L'écrivain et analyste Jorge de Armas a lancé l'une des phrases les plus percutantes de la semaine lors de la discussion hebdomadaire à CiberCuba, modérée par Tania Costa : « Cuba a besoin d'un tremblement de terre de 15 degrés sur l'échelle de Trump pour se débarrasser une fois pour toutes de la misère, de la dégradation et voir disparaître de la terre les personnes qui empêchent actuellement un changement qui n'est même plus nécessaire. »
La déclaration a émergé dans le contexte du débat sur la fausse alerte sismique qui a semé la panique à Cuba ce mardi, lorsque des notifications de tremblement de terre ont atteint des téléphones Android dans plusieurs provinces sans qu'aucune alerte n'ait été émise par les autorités du Service Sismologique National, selon la version officielle.

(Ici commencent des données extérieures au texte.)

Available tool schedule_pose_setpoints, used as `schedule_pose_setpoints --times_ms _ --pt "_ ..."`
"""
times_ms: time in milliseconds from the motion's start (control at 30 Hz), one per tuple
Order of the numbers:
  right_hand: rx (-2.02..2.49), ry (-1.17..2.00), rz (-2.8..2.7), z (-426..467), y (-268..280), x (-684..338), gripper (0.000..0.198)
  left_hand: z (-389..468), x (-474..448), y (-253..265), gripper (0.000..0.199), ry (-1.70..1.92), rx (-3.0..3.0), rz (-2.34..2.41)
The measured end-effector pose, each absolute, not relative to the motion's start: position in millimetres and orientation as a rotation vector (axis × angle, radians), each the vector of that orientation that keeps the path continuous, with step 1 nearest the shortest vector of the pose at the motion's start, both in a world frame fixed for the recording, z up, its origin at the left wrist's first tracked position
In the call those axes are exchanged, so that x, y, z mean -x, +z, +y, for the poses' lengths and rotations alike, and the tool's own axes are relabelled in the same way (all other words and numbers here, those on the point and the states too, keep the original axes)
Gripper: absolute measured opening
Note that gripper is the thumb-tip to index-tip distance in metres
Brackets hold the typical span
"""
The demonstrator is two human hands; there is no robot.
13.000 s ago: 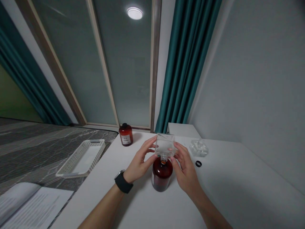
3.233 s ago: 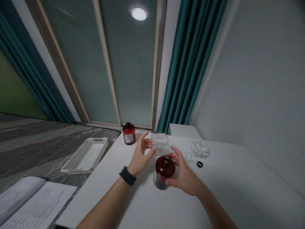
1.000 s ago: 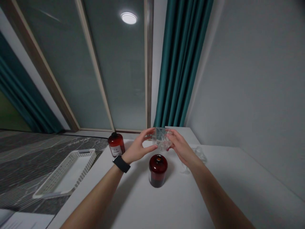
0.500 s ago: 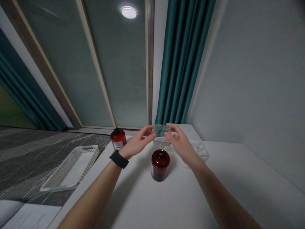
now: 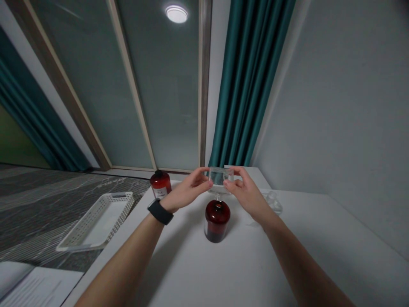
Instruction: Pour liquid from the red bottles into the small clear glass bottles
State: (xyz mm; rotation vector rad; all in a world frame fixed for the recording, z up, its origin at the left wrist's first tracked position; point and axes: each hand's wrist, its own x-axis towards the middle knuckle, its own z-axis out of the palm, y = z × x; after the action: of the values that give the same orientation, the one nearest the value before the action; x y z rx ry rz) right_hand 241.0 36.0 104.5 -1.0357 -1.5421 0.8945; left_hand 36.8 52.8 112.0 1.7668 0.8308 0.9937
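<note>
Between my two hands is a clear, box-shaped container [image 5: 220,178], see-through like glass or plastic. My left hand [image 5: 193,189], with a dark watch on its wrist, pinches the container's left end with thumb and fingers. At the opposite end, my right hand [image 5: 241,186] grips it the same way. A dark red glass bottle [image 5: 217,221] stands upright on the white table just below and nearer to me. Something clear and narrow shows between the container and the bottle's top; whether they touch I cannot tell.
Another red bottle [image 5: 160,184], with a white label and black top, stands beyond my left wrist. Crumpled clear plastic [image 5: 273,201] lies behind my right forearm. Left of the table are a white perforated basket [image 5: 96,221] and an open book [image 5: 41,285]. A wall [image 5: 345,128] borders the right.
The clear container has tilted slightly in my hands and now sits closer over the bottle's top. The whole view has shifted a little; both hands keep their hold.
</note>
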Motion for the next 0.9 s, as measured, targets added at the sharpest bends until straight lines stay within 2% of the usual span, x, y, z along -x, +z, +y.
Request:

De Armas a utilisé la métaphore géologique pour aller bien au-delà du débat technique sur l'alarme : son diagnostic indique une crise structurelle sans retour. « Le pays est déjà arrivé à un point où même un changement ne garantit pas un avenir. Le pays doit être refondé. Il doit être reconstruit », a-t-il affirmé.
Mais l'analyse de De Armas ne s'est pas arrêtée à la métaphore. L'analyste a identifié deux grandes victoires du totalitarisme sur la société cubaine : « Ce sont des spécialistes de la bataille du temps et de la déviation du récit ».

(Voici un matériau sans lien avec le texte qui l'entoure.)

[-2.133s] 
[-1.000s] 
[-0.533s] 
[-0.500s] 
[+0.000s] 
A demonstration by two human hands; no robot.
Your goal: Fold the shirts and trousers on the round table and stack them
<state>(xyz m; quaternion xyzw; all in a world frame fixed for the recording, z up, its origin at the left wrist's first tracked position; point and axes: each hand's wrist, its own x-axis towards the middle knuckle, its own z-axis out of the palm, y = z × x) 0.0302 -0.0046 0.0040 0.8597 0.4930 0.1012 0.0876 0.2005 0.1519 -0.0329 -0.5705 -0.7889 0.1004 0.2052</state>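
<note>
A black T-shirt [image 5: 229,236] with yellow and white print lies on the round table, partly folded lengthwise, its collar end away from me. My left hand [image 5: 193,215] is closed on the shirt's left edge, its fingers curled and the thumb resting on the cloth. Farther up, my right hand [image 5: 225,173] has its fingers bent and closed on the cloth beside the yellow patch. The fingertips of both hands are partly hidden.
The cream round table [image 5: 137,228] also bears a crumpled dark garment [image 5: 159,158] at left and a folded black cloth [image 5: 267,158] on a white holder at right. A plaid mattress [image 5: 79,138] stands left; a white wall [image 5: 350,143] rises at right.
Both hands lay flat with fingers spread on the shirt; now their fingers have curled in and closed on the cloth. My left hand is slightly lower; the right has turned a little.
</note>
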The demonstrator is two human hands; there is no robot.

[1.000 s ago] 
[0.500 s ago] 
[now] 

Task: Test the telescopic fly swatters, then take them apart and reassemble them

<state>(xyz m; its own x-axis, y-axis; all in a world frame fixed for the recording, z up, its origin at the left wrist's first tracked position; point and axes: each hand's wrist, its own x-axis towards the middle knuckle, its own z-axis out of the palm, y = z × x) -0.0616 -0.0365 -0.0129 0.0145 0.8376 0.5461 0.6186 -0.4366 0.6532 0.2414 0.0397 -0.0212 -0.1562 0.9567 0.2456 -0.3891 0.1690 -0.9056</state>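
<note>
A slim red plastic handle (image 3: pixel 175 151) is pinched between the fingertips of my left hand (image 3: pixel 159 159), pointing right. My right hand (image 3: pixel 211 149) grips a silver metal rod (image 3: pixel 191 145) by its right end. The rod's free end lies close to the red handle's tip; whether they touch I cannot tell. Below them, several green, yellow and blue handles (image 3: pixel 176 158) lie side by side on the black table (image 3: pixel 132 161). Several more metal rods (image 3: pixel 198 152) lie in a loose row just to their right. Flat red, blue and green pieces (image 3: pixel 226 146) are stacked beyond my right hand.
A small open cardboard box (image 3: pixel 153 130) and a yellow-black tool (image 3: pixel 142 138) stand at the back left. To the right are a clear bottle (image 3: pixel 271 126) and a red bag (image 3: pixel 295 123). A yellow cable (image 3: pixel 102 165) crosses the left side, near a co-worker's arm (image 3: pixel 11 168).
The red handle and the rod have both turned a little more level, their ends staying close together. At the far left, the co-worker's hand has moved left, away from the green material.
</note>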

Le deuxième triomphe qu'il a évoqué est, à son avis, le plus dévastateur : la destruction de la conscience citoyenne. « Le plus grand dommage réel, qui n'est pas seulement anthropologique, va au-delà : c'est que nous ne nous voyons pas comme des citoyens. Nous ne sommes pas capables de prendre les rênes parce que pour cela il faut être des citoyens. Et cela, ils nous l'ont enlevé. Et là, ils sont rois », a-t-il déclaré.

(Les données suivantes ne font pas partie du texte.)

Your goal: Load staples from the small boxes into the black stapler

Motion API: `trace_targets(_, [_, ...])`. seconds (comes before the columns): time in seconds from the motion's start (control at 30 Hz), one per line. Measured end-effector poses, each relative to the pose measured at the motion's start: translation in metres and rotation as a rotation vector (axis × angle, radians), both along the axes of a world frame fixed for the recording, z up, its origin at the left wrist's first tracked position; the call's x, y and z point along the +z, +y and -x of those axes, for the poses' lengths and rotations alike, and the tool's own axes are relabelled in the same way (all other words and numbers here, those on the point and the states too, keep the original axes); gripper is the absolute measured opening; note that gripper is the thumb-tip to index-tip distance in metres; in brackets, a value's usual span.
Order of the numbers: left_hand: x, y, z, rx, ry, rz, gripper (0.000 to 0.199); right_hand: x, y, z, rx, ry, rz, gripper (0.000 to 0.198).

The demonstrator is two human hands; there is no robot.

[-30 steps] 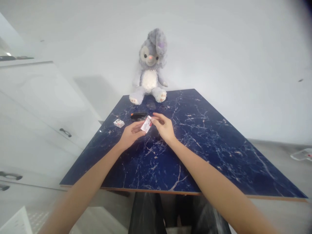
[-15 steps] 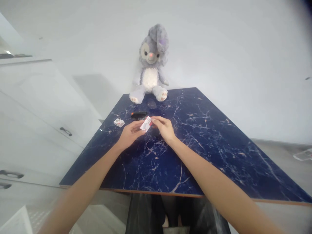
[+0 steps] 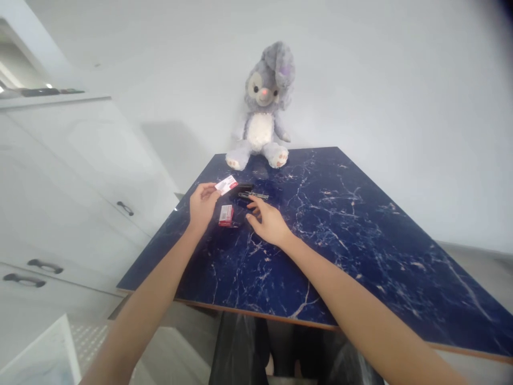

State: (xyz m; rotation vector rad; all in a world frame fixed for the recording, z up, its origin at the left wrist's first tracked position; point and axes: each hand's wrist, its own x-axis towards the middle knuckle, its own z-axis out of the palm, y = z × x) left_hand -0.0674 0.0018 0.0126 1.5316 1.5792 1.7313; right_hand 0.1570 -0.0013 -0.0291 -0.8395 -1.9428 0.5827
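A small flat white-and-red box or card (image 3: 226, 185) is pinched between the thumb and fingers of my left hand (image 3: 203, 206), raised above the table. Below it, on the tabletop, sits a small red-and-white box (image 3: 226, 215). Behind that lies a black object like a stapler (image 3: 245, 187), with a thin metal strip (image 3: 256, 196) along its near side. My right hand (image 3: 267, 220) holds nothing, its fingers apart. Its fingertips are at the metal strip; whether they touch it I cannot tell.
A grey plush rabbit (image 3: 261, 128) sits at the back of the blue marbled table (image 3: 344, 256), against the wall. White cabinets (image 3: 80, 176) with dark handles stand to the left. The table's front edge (image 3: 256, 314) is close to my lap.
My hands have come apart: both were on a white-and-red box. My left hand now holds one up farther left, and a red-and-white box sits on the table between them. The view shifted slightly.
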Motion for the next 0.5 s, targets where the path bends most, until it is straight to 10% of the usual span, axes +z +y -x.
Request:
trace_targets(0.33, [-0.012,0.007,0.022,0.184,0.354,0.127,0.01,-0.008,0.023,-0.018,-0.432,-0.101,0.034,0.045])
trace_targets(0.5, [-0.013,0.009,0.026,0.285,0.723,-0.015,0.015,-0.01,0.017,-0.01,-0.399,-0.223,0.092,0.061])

Cette réflexion se connecte à un autre des axes de la discussion : la polémique générée dans certains secteurs de l'exil après la libération de Luis Manuel Otero Alcántara, l'artiste et activiste du Mouvement San Isidro qui est arrivé à Miami le 19 juillet 2026 après cinq ans de prison. De Armas a fortement critiqué ceux qui l'ont attaqué, les qualifiant de « horde de cederistes dans l'exil dont la seule façon d'être anticastristes est d'être plus castriste que les castristes ».
Dans cette même veine, l'analyste a mis en garde contre la contradiction de certains discours de l'opposition : « Nous allons lutter contre Castro, mais au final, nous soutenons la dictature avec ce même discours. Cela a à voir avec une perte de la valeur civique. »
Dans la table ronde, ont également participé l'écrivain Camilo Venegas, depuis la République dominicaine, et l'analyste Frank Rodríguez, depuis Miami, qui ont également débattu de la expulsion de neuf diplomates cubains de République dominicaine le 13 août, liée à de présumés tentatives d'empêcher la désertion d'athlètes cubains pendant les Jeux centraux et des Caraïbes de Santo Domingo 2026.
Une spectatrice de la table ronde lors de la diffusion a résumé l'état d'esprit collectif par une question qui est restée en suspens : « Je ne perçois que du silence, tout se déconstruit comme une meringue, ou est-ce le calme avant la tempête ? » Selon Camilo Venegas, c'est le calme avant la tempête.